[Records excerpted from a collection]
○ ○ ○ ○ ○ ○ ○
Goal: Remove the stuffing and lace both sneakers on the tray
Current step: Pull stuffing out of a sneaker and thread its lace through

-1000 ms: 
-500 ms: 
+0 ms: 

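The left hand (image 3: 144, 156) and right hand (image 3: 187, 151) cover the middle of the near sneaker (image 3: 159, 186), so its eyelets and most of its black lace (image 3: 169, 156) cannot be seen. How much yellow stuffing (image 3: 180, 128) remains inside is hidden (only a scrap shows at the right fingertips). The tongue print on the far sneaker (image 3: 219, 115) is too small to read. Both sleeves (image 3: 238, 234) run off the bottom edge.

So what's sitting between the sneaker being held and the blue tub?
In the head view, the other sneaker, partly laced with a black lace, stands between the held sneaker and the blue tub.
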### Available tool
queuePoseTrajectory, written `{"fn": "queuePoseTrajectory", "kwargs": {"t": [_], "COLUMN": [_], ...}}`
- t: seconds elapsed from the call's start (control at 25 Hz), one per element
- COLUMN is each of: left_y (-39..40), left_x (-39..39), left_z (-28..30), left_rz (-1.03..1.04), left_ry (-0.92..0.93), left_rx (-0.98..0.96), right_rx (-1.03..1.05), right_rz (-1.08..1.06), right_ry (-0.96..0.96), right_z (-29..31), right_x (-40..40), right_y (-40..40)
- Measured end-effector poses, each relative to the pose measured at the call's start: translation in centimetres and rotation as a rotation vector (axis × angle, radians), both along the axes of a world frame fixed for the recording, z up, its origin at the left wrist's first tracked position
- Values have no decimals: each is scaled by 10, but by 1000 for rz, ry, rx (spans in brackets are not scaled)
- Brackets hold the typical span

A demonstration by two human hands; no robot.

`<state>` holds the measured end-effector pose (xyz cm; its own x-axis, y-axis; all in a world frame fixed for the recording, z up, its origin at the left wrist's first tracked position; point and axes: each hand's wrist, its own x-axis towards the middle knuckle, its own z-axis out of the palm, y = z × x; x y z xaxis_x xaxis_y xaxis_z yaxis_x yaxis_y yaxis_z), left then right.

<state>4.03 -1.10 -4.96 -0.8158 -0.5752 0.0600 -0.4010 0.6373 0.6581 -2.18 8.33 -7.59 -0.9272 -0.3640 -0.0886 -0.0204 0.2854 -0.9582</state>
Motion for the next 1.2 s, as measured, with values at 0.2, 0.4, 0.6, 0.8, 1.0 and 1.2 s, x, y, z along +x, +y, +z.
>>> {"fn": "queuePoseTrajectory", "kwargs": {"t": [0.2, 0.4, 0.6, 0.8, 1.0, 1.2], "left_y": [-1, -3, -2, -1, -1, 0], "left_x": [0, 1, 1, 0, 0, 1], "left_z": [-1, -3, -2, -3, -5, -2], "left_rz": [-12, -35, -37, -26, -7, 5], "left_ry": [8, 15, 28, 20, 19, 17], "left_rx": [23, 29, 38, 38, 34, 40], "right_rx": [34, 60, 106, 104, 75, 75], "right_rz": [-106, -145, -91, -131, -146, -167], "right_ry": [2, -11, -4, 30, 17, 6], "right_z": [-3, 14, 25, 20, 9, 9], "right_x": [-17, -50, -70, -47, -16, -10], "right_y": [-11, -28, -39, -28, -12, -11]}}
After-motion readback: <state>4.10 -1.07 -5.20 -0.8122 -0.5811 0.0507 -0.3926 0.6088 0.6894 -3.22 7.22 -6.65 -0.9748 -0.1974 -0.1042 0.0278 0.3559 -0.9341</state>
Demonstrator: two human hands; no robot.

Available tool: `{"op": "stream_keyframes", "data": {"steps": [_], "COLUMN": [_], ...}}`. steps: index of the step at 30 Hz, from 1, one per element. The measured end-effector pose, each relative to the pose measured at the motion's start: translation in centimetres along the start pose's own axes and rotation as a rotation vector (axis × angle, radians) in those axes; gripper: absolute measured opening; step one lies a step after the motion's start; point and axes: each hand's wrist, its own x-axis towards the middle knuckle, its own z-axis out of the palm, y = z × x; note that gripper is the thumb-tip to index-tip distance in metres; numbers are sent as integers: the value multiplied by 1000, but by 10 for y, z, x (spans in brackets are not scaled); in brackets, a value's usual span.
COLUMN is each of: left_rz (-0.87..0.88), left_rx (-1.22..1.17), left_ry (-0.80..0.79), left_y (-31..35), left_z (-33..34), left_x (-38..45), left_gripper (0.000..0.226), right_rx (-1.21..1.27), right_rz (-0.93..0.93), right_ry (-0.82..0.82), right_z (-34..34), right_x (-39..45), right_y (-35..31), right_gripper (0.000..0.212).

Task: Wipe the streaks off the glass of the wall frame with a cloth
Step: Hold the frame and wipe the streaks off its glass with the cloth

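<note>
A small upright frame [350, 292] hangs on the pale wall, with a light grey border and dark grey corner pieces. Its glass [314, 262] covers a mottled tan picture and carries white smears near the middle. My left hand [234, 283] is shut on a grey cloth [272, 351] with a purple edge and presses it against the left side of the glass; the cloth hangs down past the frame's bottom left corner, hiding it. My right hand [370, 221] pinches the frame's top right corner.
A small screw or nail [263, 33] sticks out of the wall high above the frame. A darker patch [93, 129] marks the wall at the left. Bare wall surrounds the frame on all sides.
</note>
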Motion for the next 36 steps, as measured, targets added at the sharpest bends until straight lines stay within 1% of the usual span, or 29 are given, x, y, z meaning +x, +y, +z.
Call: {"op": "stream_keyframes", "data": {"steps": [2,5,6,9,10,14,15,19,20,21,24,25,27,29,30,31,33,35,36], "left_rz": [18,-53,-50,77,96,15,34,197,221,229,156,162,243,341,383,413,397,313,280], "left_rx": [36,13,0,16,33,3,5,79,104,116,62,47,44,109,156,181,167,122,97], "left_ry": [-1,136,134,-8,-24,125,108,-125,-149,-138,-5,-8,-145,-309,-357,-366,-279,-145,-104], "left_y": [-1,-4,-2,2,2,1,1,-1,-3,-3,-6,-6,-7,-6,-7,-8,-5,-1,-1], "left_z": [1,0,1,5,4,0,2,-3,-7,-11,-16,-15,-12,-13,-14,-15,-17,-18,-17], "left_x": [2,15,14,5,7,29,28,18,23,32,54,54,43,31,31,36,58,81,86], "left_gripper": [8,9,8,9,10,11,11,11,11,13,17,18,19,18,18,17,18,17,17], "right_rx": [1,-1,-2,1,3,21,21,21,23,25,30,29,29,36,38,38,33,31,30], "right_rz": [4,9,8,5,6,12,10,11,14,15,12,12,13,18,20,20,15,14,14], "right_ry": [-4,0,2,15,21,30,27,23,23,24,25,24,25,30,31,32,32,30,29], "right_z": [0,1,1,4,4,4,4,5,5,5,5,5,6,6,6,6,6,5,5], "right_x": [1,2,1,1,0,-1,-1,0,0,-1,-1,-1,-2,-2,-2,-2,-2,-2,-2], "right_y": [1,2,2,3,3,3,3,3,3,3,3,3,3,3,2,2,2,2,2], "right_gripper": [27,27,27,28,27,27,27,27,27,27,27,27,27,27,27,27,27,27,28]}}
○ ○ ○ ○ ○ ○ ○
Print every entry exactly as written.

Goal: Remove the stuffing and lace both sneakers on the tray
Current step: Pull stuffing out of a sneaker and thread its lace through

-1000 ms: 
-500 ms: 
+0 ms: 

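The left hand (image 3: 144, 156) and right hand (image 3: 187, 151) cover the middle of the near sneaker (image 3: 159, 186), so its eyelets and most of its black lace (image 3: 169, 156) cannot be seen. How much yellow stuffing (image 3: 180, 128) remains inside is hidden (only a scrap shows at the right fingertips). The tongue print on the far sneaker (image 3: 219, 115) is too small to read. Both sleeves (image 3: 238, 234) run off the bottom edge.

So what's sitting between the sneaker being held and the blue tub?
In the head view, the other sneaker, partly laced with a black lace, stands between the held sneaker and the blue tub.
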### Available tool
queuePoseTrajectory, written `{"fn": "queuePoseTrajectory", "kwargs": {"t": [_], "COLUMN": [_], ...}}`
- t: seconds elapsed from the call's start (control at 25 Hz), one per element
- COLUMN is each of: left_y (-39..40), left_x (-39..39), left_z (-28..30), left_rz (-1.03..1.04), left_ry (-0.92..0.93), left_rx (-0.98..0.96), right_rx (-1.03..1.05), right_rz (-1.08..1.06), right_ry (-0.96..0.96), right_z (-29..31), right_x (-40..40), right_y (-40..40)
- Measured end-effector poses, each relative to the pose measured at the call's start: translation in centimetres and rotation as a rotation vector (axis × angle, radians), both along the axes of a world frame fixed for the recording, z up, its origin at the left wrist's first tracked position
- Values have no decimals: each is scaled by 10, but by 1000 for rz, ry, rx (spans in brackets are not scaled)
- Brackets hold the typical span

A demonstration by two human hands; no robot.

`<state>` holds the measured end-effector pose (xyz cm; its own x-axis, y-axis; all in a world frame fixed for the recording, z up, its origin at the left wrist's first tracked position; point and axes: each hand's wrist, its own x-axis towards the middle knuckle, its own z-axis out of the palm, y = z × x; x y z xaxis_x xaxis_y xaxis_z yaxis_x yaxis_y yaxis_z), left then right.

<state>4.03 -1.10 -4.96 -0.8158 -0.5752 0.0600 -0.4010 0.6373 0.6581 -2.18 8.33 -7.59 -0.9272 -0.3640 -0.0886 -0.0204 0.2854 -0.9582</state>
Motion for the next 1.2 s, as measured, with values at 0.2, 0.4, 0.6, 0.8, 1.0 and 1.2 s, x, y, z along +x, +y, +z.
>>> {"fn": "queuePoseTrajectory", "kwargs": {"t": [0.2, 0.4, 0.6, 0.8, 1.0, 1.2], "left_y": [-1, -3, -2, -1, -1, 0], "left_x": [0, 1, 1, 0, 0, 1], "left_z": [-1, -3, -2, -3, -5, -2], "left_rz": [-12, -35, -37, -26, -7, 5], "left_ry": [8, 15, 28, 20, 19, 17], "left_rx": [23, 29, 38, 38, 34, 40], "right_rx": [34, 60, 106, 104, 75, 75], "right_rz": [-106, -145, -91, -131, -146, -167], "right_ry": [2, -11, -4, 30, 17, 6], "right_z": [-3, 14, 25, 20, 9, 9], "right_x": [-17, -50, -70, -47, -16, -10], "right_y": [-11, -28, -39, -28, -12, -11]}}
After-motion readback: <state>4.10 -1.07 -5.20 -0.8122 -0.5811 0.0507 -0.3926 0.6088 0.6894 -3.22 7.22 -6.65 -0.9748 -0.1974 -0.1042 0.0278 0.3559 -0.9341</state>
Demonstrator: two human hands; no robot.

Available tool: `{"op": "stream_keyframes", "data": {"steps": [_], "COLUMN": [_], ...}}`. steps: index of the step at 30 Hz, from 1, one per element. The measured end-effector pose, each relative to the pose measured at the motion's start: translation in centimetres along the start pose's own axes and rotation as a rotation vector (axis × angle, radians) in those axes; gripper: absolute measured opening; step one lies a step after the motion's start; point and axes: each hand's wrist, its own x-axis towards the middle knuckle, its own z-axis out of the palm, y = z × x; note that gripper is the thumb-tip to index-tip distance in metres; numbers are sent as integers: the value multiplied by 1000, but by 10 for y, z, x (spans in brackets are not scaled); in brackets, a value's usual span.
COLUMN is each of: left_rz (-0.87..0.88), left_rx (-1.22..1.17), left_ry (-0.80..0.79), left_y (-31..35), left_z (-33..34), left_x (-38..45), left_gripper (0.000..0.226), right_rx (-1.21..1.27), right_rz (-0.93..0.93), right_ry (-0.82..0.82), right_z (-34..34), right_x (-39..45), right_y (-35..31), right_gripper (0.000..0.212).

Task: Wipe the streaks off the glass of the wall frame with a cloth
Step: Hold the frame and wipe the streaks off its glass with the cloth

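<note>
A small upright frame [350, 292] hangs on the pale wall, with a light grey border and dark grey corner pieces. Its glass [314, 262] covers a mottled tan picture and carries white smears near the middle. My left hand [234, 283] is shut on a grey cloth [272, 351] with a purple edge and presses it against the left side of the glass; the cloth hangs down past the frame's bottom left corner, hiding it. My right hand [370, 221] pinches the frame's top right corner.
A small screw or nail [263, 33] sticks out of the wall high above the frame. A darker patch [93, 129] marks the wall at the left. Bare wall surrounds the frame on all sides.
</note>
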Motion for the next 36 steps, as measured, targets added at the sharpest bends until straight lines stay within 1% of the usual span, or 29 are given, x, y, z meaning +x, +y, +z.
Call: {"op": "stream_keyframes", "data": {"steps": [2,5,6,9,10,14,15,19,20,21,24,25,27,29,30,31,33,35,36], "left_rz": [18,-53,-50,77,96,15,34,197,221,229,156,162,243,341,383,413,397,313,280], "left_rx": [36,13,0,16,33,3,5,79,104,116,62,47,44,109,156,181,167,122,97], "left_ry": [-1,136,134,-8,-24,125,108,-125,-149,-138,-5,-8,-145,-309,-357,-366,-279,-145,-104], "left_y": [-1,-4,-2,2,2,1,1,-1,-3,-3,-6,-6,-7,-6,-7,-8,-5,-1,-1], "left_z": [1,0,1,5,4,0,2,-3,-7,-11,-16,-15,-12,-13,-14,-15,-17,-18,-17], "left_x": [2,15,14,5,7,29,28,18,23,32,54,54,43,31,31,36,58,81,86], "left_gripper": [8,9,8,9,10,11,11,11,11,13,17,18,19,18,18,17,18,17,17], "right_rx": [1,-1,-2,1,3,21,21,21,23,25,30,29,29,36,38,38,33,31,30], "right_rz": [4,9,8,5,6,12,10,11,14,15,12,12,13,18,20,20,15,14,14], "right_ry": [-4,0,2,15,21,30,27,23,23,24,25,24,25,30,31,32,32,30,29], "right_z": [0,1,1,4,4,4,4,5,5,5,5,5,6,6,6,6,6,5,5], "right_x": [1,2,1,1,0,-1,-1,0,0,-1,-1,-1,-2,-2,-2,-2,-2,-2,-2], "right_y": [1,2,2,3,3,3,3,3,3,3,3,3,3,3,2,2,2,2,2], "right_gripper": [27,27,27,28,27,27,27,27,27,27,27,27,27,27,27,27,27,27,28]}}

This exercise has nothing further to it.